Task directions: In the data below, find every line with the word "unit" and copy it.
Source data Start Marker
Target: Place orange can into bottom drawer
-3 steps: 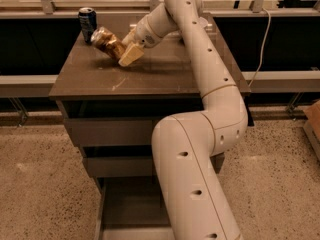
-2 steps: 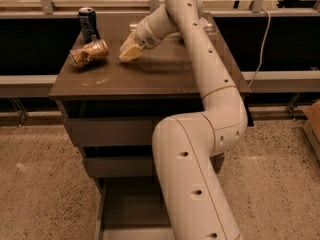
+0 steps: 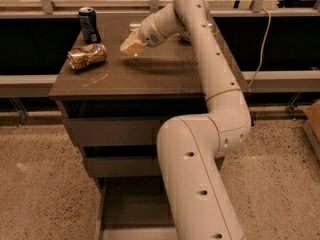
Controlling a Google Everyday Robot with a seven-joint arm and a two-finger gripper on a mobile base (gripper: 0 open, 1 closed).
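Note:
The orange can (image 3: 87, 56) lies on its side, dented, near the left edge of the cabinet top (image 3: 150, 79). My gripper (image 3: 131, 45) hovers above the cabinet top to the right of the can. It is apart from the can, shut and empty. The bottom drawer (image 3: 131, 204) is pulled open at the foot of the cabinet. It is a shallow tray that looks empty, and my arm hides its right part.
A dark blue can (image 3: 89, 25) stands upright at the back left corner, just behind the orange can. Two closed upper drawers (image 3: 112, 131) sit above the open one. A rail and dark counter run behind the cabinet. The floor is speckled.
The orange can has left the gripper and moved left across the top, ending on its side near the left edge. The gripper has lifted slightly and stays right of it.

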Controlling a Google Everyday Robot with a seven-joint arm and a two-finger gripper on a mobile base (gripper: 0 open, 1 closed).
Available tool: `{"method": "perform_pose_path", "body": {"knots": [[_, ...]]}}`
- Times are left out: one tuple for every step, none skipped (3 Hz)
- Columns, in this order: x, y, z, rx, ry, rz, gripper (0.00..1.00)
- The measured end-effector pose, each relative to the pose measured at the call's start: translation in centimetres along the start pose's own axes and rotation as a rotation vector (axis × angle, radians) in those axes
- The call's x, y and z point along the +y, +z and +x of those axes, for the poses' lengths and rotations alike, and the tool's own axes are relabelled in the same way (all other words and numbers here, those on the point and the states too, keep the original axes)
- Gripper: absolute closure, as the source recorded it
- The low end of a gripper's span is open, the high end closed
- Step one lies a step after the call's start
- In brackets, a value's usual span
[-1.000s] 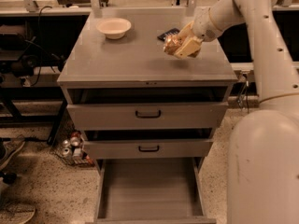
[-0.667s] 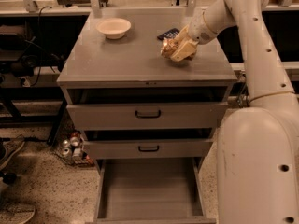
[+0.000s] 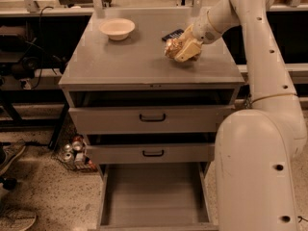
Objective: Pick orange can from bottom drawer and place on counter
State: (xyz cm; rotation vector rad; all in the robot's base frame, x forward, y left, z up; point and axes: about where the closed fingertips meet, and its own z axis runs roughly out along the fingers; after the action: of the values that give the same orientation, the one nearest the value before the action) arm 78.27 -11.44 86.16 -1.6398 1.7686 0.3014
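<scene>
Examiner: Position of the orange can (image 3: 171, 47) is to be stated.

Recorder: It is found between the fingers of the gripper (image 3: 180, 51), over the right rear part of the counter (image 3: 130, 64). The jaws are clenched on it from the right, and its left side is left exposed. Whether its underside touches the counter cannot be told.

Examiner: And the bottom drawer (image 3: 154, 191)?

Recorder: It is seen pulled out at the foot of the cabinet, well below and apart from the can.

Examiner: Surrounding items are to be listed.

Recorder: A cream bowl (image 3: 117, 28) is noted at the left rear of the counter, well apart from the gripper. A small dark object (image 3: 172, 34), not identifiable, lies just behind the gripper and is the item nearest the can. The upper drawer (image 3: 152, 118) and the middle drawer (image 3: 153, 153), each with a black handle, are placed between the counter and the bottom drawer. Several cans (image 3: 73, 150) are recorded on the floor to the left of the cabinet. The arm (image 3: 250, 37) is brought in from the right side.
</scene>
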Motion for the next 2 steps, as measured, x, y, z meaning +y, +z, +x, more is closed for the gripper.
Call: {"method": "perform_pose_path", "body": {"knots": [[-0.13, 0.19, -0.08, -0.006, -0.001, -0.002, 0.00], [-0.09, 0.44, 0.08, -0.010, 0.002, -0.009, 0.00]]}}
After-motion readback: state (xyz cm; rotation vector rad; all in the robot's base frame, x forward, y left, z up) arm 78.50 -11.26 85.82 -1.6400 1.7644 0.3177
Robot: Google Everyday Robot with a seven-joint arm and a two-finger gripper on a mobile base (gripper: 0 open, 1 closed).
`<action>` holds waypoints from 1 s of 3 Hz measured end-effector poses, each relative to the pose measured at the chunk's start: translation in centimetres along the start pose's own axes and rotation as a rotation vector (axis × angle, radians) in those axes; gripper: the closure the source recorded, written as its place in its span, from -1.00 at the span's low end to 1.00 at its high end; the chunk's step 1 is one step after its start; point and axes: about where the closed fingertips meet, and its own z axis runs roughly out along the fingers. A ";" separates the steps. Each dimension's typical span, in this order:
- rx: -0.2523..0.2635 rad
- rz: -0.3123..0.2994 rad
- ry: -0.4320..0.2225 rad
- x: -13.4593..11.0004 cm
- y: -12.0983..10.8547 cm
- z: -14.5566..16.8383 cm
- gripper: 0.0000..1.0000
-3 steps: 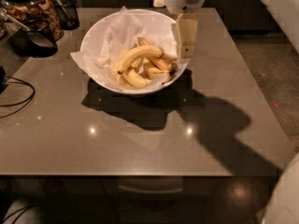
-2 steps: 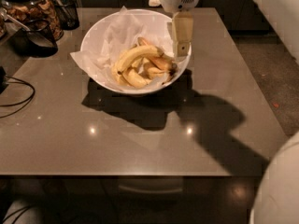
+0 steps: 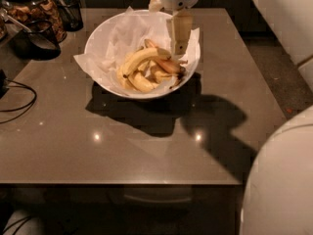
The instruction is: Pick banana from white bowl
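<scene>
The gripper [image 3: 179,45] hangs over the white bowl [image 3: 98,48] at about the bowl's 2 o'clock, its pale tip low, just inside the rim above the crinkled paper lining [image 3: 120,31]. Whether it is open or closed cannot be told from this view, and it does not appear to be holding anything.

The bowl stands toward 12 o'clock on the brown table [image 3: 146,151]. The banana [image 3: 167,66], the duller brownish one, lies in the bowl's 4 o'clock part, among other pieces and against the brighter yellow banana [image 3: 142,58].

From the gripper's tip the banana lies close by, toward roughly 7 o'clock. Its long axis seems to run from 10 to 4 o'clock, with the dark stem trailing toward the near rim. The pick likely calls for a short drop and a small shift that way, closing across that axis.
</scene>
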 end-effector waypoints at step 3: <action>-0.054 -0.051 -0.018 -1.8 -0.7 2.7 -0.34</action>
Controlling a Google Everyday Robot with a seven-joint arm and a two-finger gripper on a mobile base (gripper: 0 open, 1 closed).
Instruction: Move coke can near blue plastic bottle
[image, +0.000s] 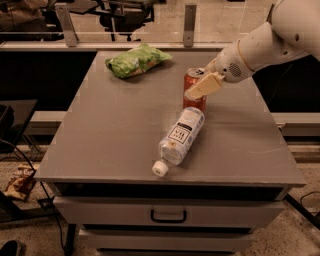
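Observation:
The coke can (194, 102) is red with a silver top and stands upright at the table's middle right. My gripper (196, 86) reaches in from the right and is shut on the can, with one pale finger (204, 85) lying across its front. The blue plastic bottle (180, 137) is clear with a white label and a white cap. It lies on its side just in front of the can, cap pointing toward the table's front edge. The bottle's base nearly touches the can's foot.
A green crinkly snack bag (136, 60) lies at the back left of the grey table (100, 135). A drawer with a dark handle (168, 216) sits under the tabletop. A glass rail and chairs stand behind the table.

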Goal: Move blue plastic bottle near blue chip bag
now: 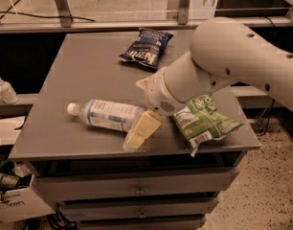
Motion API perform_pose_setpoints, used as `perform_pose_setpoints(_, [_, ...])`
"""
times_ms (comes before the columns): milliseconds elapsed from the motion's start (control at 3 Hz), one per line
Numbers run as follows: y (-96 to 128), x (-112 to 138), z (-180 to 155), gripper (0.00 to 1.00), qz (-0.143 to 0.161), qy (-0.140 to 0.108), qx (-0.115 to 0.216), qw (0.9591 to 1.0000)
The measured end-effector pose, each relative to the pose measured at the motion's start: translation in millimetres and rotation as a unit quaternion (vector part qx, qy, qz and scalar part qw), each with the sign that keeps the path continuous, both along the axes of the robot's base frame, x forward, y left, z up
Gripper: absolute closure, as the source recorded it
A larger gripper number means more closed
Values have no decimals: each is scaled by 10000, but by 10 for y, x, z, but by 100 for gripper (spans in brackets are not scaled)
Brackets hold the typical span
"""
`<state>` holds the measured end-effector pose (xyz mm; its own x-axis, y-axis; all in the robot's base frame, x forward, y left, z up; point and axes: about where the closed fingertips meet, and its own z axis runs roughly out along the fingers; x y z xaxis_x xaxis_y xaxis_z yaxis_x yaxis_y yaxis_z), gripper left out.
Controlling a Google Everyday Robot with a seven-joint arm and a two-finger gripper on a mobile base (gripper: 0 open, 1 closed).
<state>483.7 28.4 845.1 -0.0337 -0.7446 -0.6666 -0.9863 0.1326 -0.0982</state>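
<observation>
The blue plastic bottle point(106, 114) lies on its side near the front of the grey table point(84, 66), with its white cap pointing left. The blue chip bag point(145, 48) lies at the back middle of the table, well apart from the bottle. My gripper point(134, 114) is at the bottle's right, bottom end. One cream finger point(141, 130) lies in front of the bottle and a second finger tip point(142, 83) shows behind it, so the jaws stand open on either side of it. The big white arm hides the wrist.
A green and white snack bag point(204, 121) lies at the table's front right corner, under the arm. A small white pump dispenser point(4, 87) stands on a ledge at the left. Drawers point(137, 190) sit under the table top.
</observation>
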Motion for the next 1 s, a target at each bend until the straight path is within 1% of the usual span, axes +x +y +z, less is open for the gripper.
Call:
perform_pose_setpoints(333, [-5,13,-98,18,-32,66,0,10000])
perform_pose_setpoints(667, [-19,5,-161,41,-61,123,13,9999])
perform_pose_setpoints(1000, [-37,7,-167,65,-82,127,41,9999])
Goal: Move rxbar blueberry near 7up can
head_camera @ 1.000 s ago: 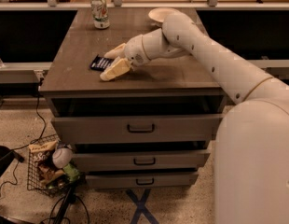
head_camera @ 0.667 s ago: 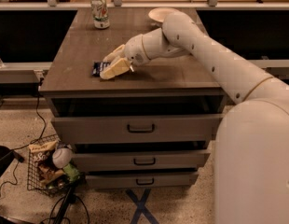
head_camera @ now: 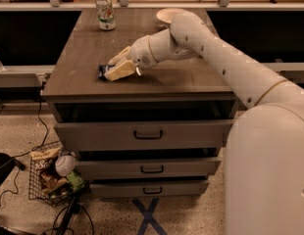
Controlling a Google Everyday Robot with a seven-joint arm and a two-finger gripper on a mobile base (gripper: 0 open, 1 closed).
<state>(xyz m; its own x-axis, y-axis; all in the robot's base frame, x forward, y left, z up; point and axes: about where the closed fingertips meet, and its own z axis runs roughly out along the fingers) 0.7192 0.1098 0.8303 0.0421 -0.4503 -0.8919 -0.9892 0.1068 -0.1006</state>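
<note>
- Found the gripper [head_camera: 118, 65] low over the front-left part of the cabinet top [head_camera: 191, 77], right at the rxbar blueberry [head_camera: 102, 72].
- Could not tell whether clamped on the bar or apart.
- Saw only 1 dark end of the bar poking out leftwards, flat on the wood.
- Noted the 7up can [head_camera: 105, 12] upright near the far-left edge, well apart from the bar.

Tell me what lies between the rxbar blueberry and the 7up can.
Only bare tabletop, as the camera view shows. The gripper is at the rxbar blueberry at the near end; the 7up can stands at the far edge.
</note>
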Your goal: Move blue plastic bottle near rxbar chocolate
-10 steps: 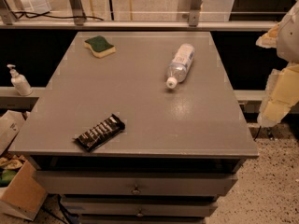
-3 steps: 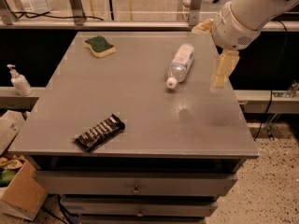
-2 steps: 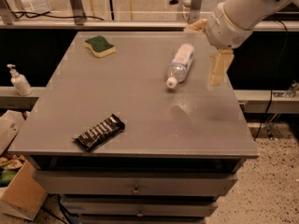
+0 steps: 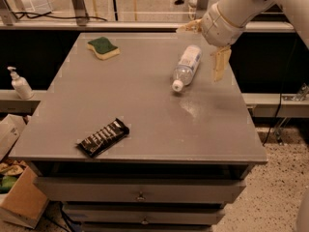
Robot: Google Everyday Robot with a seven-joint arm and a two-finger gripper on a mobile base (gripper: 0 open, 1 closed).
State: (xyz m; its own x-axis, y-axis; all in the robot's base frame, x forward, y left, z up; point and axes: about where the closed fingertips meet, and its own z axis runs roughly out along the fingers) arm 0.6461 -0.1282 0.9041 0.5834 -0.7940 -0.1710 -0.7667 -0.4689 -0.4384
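I see the gripper (image 4: 200, 53) above the right rear of the table (image 4: 145, 100), fingers (image 4: 219, 64) spread wide and holding nothing, one just behind the base of the blue plastic bottle (image 4: 187, 65) and one just to its right. Bottle lies on its side, white cap pointing toward the front. The rxbar chocolate (image 4: 103, 137) sits flat at the front-left edge, well apart from it; sponge (image 4: 103, 48) at rear left

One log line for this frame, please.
gripper above table far-right, jaws open, empty | blue plastic bottle lying, ungrasped | rxbar chocolate front-left, apart
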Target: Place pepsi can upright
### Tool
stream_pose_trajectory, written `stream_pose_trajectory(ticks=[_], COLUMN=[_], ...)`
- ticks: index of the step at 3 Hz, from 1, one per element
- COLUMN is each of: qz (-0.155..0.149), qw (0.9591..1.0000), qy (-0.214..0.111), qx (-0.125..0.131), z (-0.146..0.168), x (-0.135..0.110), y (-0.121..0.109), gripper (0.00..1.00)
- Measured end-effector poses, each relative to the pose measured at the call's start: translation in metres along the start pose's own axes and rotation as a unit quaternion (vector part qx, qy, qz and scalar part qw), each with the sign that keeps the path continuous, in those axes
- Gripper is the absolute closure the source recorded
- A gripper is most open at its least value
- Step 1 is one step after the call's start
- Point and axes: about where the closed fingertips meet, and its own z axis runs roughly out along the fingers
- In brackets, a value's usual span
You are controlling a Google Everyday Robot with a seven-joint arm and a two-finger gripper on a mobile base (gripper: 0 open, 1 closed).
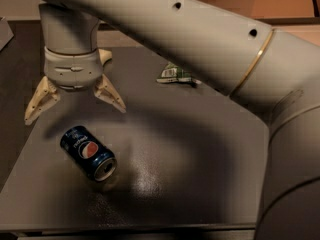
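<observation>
The pepsi can (88, 152) lies on its side on the dark table (190, 149), front left, its silver top facing the front right and its logo facing up. My gripper (75, 109) hangs above and just behind the can, not touching it. Its two tan fingers are spread open and empty, one fingertip (31, 115) to the left and one fingertip (118, 104) to the right.
A green chip bag (175, 74) lies at the back of the table, partly hidden by my arm (210, 44), which crosses the top and right of the view. The table's front edge runs along the bottom.
</observation>
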Motion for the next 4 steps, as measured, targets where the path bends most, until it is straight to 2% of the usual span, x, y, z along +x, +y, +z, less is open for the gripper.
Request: stream_pose_trajectory(ticks=[1, 2, 4], qz=[-0.056, -0.099, -0.146], qw=[0.9981, 0.9936, 0.9846], qy=[-0.005, -0.005, -0.002], qx=[-0.025, -0.055, -0.095], z=[0.015, 0.025, 0.038], x=[-0.011, -0.030, -0.058], y=[-0.012, -0.015, -0.008], gripper=[0.00, 0.00, 0.00])
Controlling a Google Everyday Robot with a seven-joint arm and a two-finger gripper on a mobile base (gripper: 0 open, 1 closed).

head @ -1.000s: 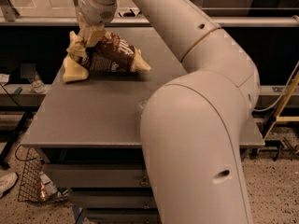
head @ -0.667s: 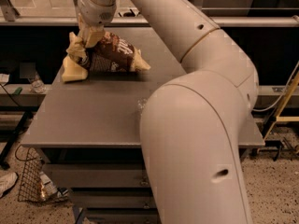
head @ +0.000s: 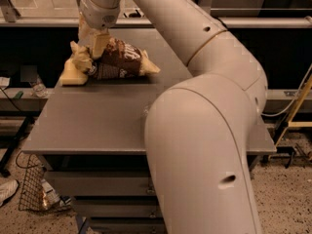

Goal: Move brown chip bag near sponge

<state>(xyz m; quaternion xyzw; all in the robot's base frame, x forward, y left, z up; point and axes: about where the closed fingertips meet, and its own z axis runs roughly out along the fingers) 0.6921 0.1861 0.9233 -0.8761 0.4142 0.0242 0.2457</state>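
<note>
One pincer point(head: 93, 45) is what I am running here, and it is clenching on the left part of the brown chip bag point(head: 123, 60), which is lying near the far left corner of the surface point(head: 97, 126), its crumpled left end seemingly touching the sponge point(head: 72, 76).

1. Warm, dim indoor light casts a yellowish tint over everything.
2. The arm point(head: 204, 111) is brightest on top and darker beneath.
3. The gripper point(head: 92, 44), over the bag point(head: 122, 62) at the table's point(head: 97, 123) far left, is softly lit.
4. Under the table it is near black.
</note>
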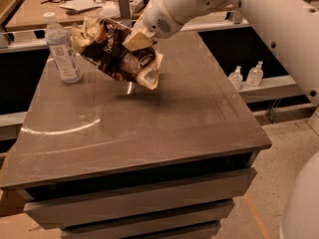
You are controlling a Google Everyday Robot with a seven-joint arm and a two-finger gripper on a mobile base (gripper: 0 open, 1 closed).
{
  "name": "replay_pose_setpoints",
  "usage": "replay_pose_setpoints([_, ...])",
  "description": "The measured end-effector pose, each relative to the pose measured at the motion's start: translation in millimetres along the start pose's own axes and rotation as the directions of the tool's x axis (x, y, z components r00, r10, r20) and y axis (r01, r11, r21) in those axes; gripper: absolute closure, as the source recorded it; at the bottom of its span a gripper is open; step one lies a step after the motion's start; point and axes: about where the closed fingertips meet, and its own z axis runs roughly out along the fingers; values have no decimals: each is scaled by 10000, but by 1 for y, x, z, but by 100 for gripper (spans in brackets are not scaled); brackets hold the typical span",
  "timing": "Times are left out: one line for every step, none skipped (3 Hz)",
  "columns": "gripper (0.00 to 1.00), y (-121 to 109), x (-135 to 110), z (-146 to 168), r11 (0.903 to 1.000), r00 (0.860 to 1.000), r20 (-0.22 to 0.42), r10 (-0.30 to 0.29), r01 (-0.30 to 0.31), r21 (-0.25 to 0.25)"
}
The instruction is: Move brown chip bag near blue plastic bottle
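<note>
In the camera view the gripper (137,38) was clamped on the crinkled dark-brown chip bag with pale yellow ends (117,54), held above the grey tabletop (189,118) just right of the tall clear white-capped plastic bottle (62,51). I'd have lowered it gently right there, without bumping that bottle. Couldn't tell how deep the grip went.

The robot's white arm (279,19) is slanting down from the upper right of the brown chip bag (114,59), its thick rounded wrist (172,9) sitting just above and right of the bag. The gripper (137,38) is pointing down and left, its tan fingers (133,40) pinching the bag's upper edge and holding it tilted in the air. Part of the robot's white body (304,203) is showing well below and right of the bag.
</note>
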Motion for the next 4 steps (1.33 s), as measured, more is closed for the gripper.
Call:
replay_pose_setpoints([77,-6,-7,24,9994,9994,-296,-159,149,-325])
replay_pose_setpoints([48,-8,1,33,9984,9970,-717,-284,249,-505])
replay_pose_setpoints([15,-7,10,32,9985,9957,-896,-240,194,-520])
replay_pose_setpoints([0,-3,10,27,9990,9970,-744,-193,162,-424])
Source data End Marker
Output of the exercise:
The measured end-effector pose, each relative to the pose measured at the motion's start: translation in millimetres and rotation as a unit quaternion (vector part qx, qy, qz and scalar part qw), each with the sign that keeps the path continuous, both along the axes of the robot's base frame, x forward, y left, z up
- Measured end-effector poses, each relative to the pose measured at the call's start: translation in metres along the start pose's own axes and rotation as a unit quaternion (vector part qx, qy, qz and scalar part qw), each with the sign that keeps the path continuous, in those axes

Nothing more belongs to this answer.